Nel primo capitolo del Trattato sul sacerdozio, intitolato “Ragion d’essere del sacerdote ministro”, San Giovanni d’Avila riflette sulla grandezza e dignità del sacerdozio, invitando i laici a non invidiare tale dono. Il sacerdote è presentato come collaboratore diretto di Dio, un uomo che rende presente Cristo sulla terra attraverso il mistero dell’Eucaristia.
Il santo stabilisce un profondo parallelo tra il sacerdote e la Vergine Maria: come Maria ha dato al Verbo di DIO la natura umana, così il sacerdote, mediante la consacrazione, rende presente Cristo nel pane e nel vino. In questo senso, l’Eucaristia è la continuazione del mistero dell’Incarnazione. Betlemme, “casa del pane”, prefigura infatti la presenza reale di GESU’ nell’Eucaristia.
San Giovanni d’Avila arriva a dire che, sotto certi aspetti, il sacerdote supera la dignità della Vergine, perché mentre Maria generò Cristo una sola volta nella carne mortale, il sacerdote lo rende presente ogni giorno nella sua gloria eterna.

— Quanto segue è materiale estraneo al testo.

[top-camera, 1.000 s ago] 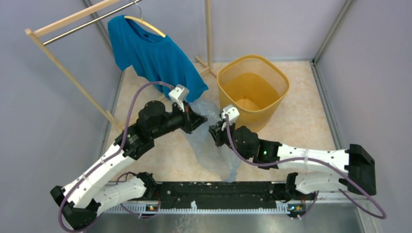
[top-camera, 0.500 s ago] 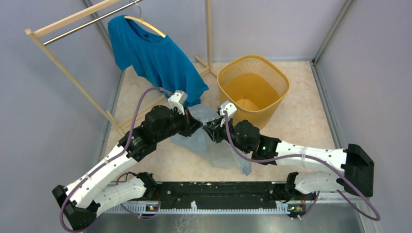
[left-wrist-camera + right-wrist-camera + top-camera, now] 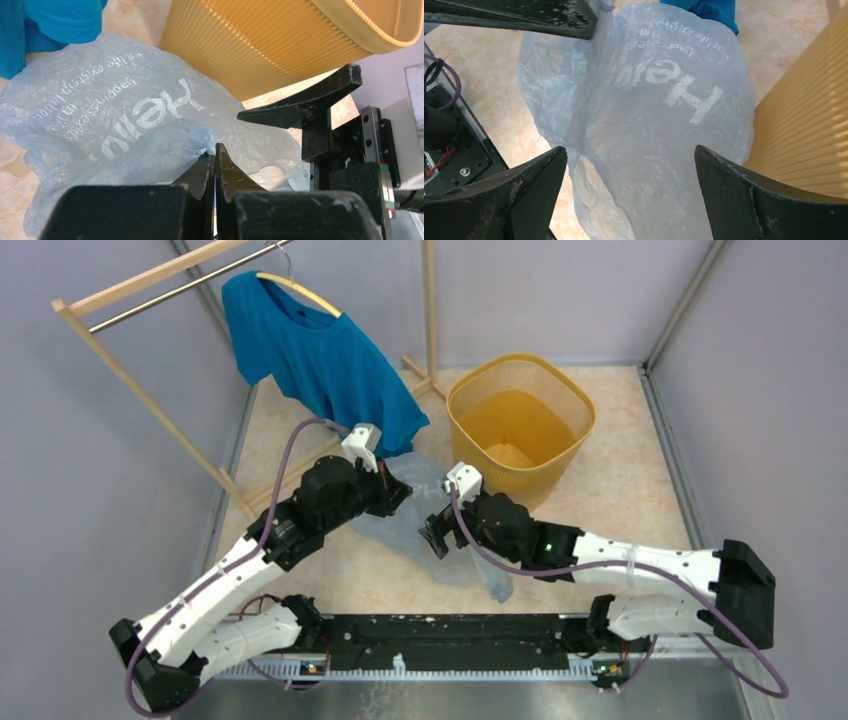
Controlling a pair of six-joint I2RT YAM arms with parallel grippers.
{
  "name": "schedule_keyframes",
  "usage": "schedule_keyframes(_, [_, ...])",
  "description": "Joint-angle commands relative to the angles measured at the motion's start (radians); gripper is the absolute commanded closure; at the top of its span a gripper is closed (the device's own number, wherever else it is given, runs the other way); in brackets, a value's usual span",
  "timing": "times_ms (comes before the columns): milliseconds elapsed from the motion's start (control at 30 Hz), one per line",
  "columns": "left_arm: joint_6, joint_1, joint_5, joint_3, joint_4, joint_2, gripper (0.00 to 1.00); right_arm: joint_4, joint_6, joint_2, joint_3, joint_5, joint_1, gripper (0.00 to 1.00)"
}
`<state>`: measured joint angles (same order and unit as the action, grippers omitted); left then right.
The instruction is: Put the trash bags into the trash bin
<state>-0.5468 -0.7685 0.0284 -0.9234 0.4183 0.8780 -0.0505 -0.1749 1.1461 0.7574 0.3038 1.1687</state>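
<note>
Pinching a raised fold of the trash bag [image 3: 125, 100], the left tool [image 3: 215, 152] is clenched, its two tips pressed together with film caught between them. From its wrist view I cannot tell whether it grips one layer or several. The right tool [image 3: 628, 150] is released, spread wide above the bag's printed face and touching nothing that I can see. The bag itself lies crumpled on the counter [image 3: 620, 490], just beside the near left wall of the trash bin [image 3: 590, 420] and wholly outside it. None of it has reached the rim.

Several things could go wrong from here. The film is thin and glossy, so a quick lift could pull it out of the left pinch. If the right tool closes where it hangs, it would likely gather only loose slack from the middle, and the bag would sag between the two arms and drape over the rim instead of dropping inside. The hem of the teal T-shirt [image 3: 320, 360] hangs close behind the bag, near enough for a rising tool to snag it. The two tools are also close together, so an inward move risks a knock, and a push against the light bin could shove it away
</note>
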Motion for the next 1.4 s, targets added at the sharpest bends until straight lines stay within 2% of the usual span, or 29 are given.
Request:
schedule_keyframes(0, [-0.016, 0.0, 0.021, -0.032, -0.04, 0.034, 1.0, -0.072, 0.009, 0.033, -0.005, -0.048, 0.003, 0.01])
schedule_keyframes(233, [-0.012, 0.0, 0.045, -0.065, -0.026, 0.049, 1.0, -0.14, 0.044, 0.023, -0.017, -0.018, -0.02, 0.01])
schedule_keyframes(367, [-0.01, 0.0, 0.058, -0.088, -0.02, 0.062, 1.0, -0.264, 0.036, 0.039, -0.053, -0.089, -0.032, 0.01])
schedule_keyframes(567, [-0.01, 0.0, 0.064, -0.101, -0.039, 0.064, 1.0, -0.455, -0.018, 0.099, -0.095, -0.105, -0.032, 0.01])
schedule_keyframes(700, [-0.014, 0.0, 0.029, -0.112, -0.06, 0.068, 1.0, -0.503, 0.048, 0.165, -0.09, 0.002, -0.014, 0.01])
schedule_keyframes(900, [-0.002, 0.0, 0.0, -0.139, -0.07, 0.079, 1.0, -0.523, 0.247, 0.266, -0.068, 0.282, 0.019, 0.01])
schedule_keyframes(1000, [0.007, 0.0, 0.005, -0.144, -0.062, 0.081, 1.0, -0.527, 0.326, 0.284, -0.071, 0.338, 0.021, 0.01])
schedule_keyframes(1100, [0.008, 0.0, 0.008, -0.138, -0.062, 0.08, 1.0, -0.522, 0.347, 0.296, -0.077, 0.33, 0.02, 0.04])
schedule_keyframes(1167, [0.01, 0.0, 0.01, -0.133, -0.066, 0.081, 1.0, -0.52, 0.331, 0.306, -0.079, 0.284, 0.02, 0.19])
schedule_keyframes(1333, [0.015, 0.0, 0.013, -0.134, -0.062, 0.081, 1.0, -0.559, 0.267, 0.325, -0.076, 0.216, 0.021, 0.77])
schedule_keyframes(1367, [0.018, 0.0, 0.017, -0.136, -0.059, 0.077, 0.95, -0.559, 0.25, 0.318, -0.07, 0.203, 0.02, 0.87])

Il santo paragona poi il sacerdote a Giosuè, che fermò il sole e la luna: nella Messa, infatti, è DIO stesso che obbedisce alla parola del sacerdote, rendendosi realmente presente nell’ostia consacrata. Questo atto piega le leggi della natura e trasfigura la creazione stessa, mostrando la potenza divina che opera attraverso il ministero sacerdotale. Il sacerdozio, conclude d’Avila, è quindi strumento di salvezza universale, poiché attraverso di esso DIO continua ad agire nel mondo.